Every line below must be copied as written, except for pictures.

● ● ●

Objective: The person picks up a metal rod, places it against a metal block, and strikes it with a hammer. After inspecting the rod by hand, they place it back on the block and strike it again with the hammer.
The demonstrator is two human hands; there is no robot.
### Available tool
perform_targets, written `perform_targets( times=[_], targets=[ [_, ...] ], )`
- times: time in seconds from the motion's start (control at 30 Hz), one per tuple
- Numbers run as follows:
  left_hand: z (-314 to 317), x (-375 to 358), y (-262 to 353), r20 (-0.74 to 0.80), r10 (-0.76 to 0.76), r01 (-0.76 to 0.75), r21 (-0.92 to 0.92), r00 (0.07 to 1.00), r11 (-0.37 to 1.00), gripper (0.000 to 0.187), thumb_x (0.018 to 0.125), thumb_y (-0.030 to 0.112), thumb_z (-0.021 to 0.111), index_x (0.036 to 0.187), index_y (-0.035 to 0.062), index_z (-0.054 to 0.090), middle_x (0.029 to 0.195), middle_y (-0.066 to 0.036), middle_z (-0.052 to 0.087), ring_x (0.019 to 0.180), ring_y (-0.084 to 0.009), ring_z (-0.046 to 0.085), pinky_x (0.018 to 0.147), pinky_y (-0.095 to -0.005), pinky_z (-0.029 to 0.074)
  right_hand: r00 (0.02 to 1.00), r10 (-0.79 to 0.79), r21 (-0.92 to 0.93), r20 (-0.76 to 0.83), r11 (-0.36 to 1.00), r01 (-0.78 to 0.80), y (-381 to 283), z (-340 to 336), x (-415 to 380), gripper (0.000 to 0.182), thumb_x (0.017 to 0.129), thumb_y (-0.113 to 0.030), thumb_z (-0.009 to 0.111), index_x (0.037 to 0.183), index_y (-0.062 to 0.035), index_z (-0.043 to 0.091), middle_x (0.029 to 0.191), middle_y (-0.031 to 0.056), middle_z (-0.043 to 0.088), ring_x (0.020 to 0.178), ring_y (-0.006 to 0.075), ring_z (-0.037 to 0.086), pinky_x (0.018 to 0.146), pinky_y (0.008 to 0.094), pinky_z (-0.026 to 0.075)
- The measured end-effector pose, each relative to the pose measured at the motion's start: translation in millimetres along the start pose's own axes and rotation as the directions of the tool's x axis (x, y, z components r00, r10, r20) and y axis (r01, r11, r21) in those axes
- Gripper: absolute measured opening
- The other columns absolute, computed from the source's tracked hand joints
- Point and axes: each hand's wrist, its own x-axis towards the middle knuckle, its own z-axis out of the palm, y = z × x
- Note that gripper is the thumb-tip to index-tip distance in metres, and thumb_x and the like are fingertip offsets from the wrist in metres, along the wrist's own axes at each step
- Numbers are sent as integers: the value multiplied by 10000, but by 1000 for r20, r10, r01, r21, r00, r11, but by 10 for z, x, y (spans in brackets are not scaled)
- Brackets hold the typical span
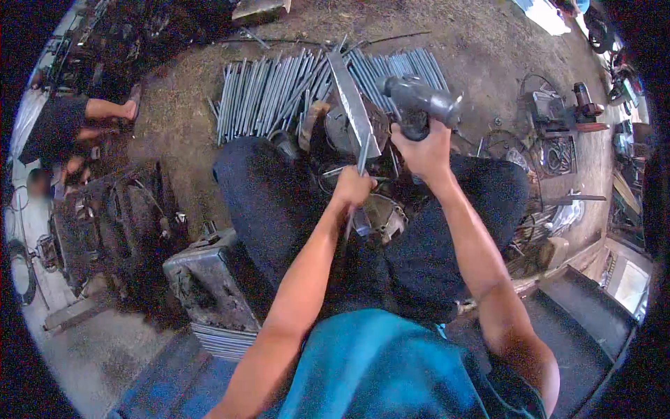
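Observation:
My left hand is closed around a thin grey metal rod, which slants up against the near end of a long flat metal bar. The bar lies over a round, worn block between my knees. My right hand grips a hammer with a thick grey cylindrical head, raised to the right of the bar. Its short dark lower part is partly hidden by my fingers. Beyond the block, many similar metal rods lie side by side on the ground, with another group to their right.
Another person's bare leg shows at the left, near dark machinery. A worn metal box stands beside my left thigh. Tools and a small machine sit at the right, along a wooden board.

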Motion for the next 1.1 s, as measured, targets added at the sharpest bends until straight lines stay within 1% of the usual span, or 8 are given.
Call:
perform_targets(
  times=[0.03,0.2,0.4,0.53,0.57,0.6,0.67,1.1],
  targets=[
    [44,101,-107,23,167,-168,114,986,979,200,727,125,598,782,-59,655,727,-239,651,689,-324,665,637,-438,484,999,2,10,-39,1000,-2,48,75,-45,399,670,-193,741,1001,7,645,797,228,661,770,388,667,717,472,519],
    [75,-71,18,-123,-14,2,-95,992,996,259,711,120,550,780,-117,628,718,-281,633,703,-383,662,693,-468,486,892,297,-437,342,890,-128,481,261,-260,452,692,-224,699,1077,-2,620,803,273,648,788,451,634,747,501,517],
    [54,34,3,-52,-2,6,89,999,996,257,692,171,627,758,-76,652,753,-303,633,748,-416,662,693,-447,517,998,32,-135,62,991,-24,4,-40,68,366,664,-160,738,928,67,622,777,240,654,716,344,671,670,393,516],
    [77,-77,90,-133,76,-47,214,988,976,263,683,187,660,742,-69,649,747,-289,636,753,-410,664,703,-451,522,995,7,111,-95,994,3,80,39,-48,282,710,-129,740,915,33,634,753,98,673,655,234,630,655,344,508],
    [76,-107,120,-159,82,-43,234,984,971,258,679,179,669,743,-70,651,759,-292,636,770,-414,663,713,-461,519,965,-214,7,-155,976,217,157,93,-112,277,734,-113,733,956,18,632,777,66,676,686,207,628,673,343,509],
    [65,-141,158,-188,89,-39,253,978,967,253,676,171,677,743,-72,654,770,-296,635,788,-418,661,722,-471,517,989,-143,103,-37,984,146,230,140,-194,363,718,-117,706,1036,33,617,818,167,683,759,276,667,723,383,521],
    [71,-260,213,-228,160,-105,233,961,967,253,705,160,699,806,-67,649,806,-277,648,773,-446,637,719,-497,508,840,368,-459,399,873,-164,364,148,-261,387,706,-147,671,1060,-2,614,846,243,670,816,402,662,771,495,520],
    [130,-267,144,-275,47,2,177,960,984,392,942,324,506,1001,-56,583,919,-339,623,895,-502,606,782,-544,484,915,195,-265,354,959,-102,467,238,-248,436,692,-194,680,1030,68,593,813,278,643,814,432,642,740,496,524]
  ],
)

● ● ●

### The completed task:
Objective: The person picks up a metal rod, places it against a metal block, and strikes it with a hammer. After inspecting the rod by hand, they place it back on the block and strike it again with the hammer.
The demonstrator is two human hands; there is no robot.
### Available tool
perform_targets, written `perform_targets( times=[_], targets=[ [_, ...] ], )`
- times: time in seconds from the motion's start (control at 30 Hz), one per tuple
- Numbers run as follows:
  left_hand: z (-314 to 317), x (-375 to 358), y (-262 to 353), r20 (-0.74 to 0.80), r10 (-0.76 to 0.76), r01 (-0.76 to 0.75), r21 (-0.92 to 0.92), r00 (0.07 to 1.00), r11 (-0.37 to 1.00), gripper (0.000 to 0.187), thumb_x (0.018 to 0.125), thumb_y (-0.030 to 0.112), thumb_z (-0.021 to 0.111), index_x (0.036 to 0.187), index_y (-0.035 to 0.062), index_z (-0.054 to 0.090), middle_x (0.029 to 0.195), middle_y (-0.066 to 0.036), middle_z (-0.052 to 0.087), ring_x (0.019 to 0.180), ring_y (-0.084 to 0.009), ring_z (-0.046 to 0.085), pinky_x (0.018 to 0.147), pinky_y (-0.095 to -0.005), pinky_z (-0.029 to 0.074)
  right_hand: r00 (0.02 to 1.00), r10 (-0.79 to 0.79), r21 (-0.92 to 0.93), r20 (-0.76 to 0.83), r11 (-0.36 to 1.00), r01 (-0.78 to 0.80), y (-381 to 283), z (-340 to 336), x (-415 to 380), gripper (0.000 to 0.182), thumb_x (0.017 to 0.129), thumb_y (-0.113 to 0.030), thumb_z (-0.009 to 0.111), index_x (0.037 to 0.183), index_y (-0.062 to 0.035), index_z (-0.043 to 0.091), middle_x (0.029 to 0.191), middle_y (-0.031 to 0.056), middle_z (-0.043 to 0.088), ring_x (0.020 to 0.178), ring_y (-0.006 to 0.075), ring_z (-0.037 to 0.086), pinky_x (0.018 to 0.146), pinky_y (0.008 to 0.094), pinky_z (-0.026 to 0.075)
- The measured end-effector pose, each relative to the pose measured at the motion's start: translation in millimetres along the start pose's own axes and rotation as the directions of the tool's x axis (x, y, z components r00, r10, r20) and y axis (r01, r11, r21) in those axes
- Gripper: absolute measured opening
- The other columns absolute, computed from the source's tracked hand joints
- Point and axes: each hand's wrist, its own x-axis towards the middle knuckle, its own z-axis out of the palm, y = z × x
- Note that gripper is the thumb-tip to index-tip distance in metres, and thumb_x and the like are fingertip offsets from the wrist in metres, along the wrist's own axes at each step
- Numbers are sent as integers: the value multiplied by 10000, but by 1000 for r20, r10, r01, r21, r00, r11, but by 10 for z, x, y (spans in brackets are not scaled)
- Brackets hold the typical span
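Observation:
My left hand is closed around a thin grey metal rod, which slants up against the near end of a long flat metal bar. The bar lies over a round, worn block between my knees. My right hand grips a hammer with a thick grey cylindrical head, raised to the right of the bar. Its short dark lower part is partly hidden by my fingers. Beyond the block, many similar metal rods lie side by side on the ground, with another group to their right.
Another person's bare leg shows at the left, near dark machinery. A worn metal box stands beside my left thigh. Tools and a small machine sit at the right, along a wooden board.
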
Motion for the next 1.1 s, as measured, targets added at the sharpest bends until straight lines stay within 1% of the usual span, or 8 are given.
Call:
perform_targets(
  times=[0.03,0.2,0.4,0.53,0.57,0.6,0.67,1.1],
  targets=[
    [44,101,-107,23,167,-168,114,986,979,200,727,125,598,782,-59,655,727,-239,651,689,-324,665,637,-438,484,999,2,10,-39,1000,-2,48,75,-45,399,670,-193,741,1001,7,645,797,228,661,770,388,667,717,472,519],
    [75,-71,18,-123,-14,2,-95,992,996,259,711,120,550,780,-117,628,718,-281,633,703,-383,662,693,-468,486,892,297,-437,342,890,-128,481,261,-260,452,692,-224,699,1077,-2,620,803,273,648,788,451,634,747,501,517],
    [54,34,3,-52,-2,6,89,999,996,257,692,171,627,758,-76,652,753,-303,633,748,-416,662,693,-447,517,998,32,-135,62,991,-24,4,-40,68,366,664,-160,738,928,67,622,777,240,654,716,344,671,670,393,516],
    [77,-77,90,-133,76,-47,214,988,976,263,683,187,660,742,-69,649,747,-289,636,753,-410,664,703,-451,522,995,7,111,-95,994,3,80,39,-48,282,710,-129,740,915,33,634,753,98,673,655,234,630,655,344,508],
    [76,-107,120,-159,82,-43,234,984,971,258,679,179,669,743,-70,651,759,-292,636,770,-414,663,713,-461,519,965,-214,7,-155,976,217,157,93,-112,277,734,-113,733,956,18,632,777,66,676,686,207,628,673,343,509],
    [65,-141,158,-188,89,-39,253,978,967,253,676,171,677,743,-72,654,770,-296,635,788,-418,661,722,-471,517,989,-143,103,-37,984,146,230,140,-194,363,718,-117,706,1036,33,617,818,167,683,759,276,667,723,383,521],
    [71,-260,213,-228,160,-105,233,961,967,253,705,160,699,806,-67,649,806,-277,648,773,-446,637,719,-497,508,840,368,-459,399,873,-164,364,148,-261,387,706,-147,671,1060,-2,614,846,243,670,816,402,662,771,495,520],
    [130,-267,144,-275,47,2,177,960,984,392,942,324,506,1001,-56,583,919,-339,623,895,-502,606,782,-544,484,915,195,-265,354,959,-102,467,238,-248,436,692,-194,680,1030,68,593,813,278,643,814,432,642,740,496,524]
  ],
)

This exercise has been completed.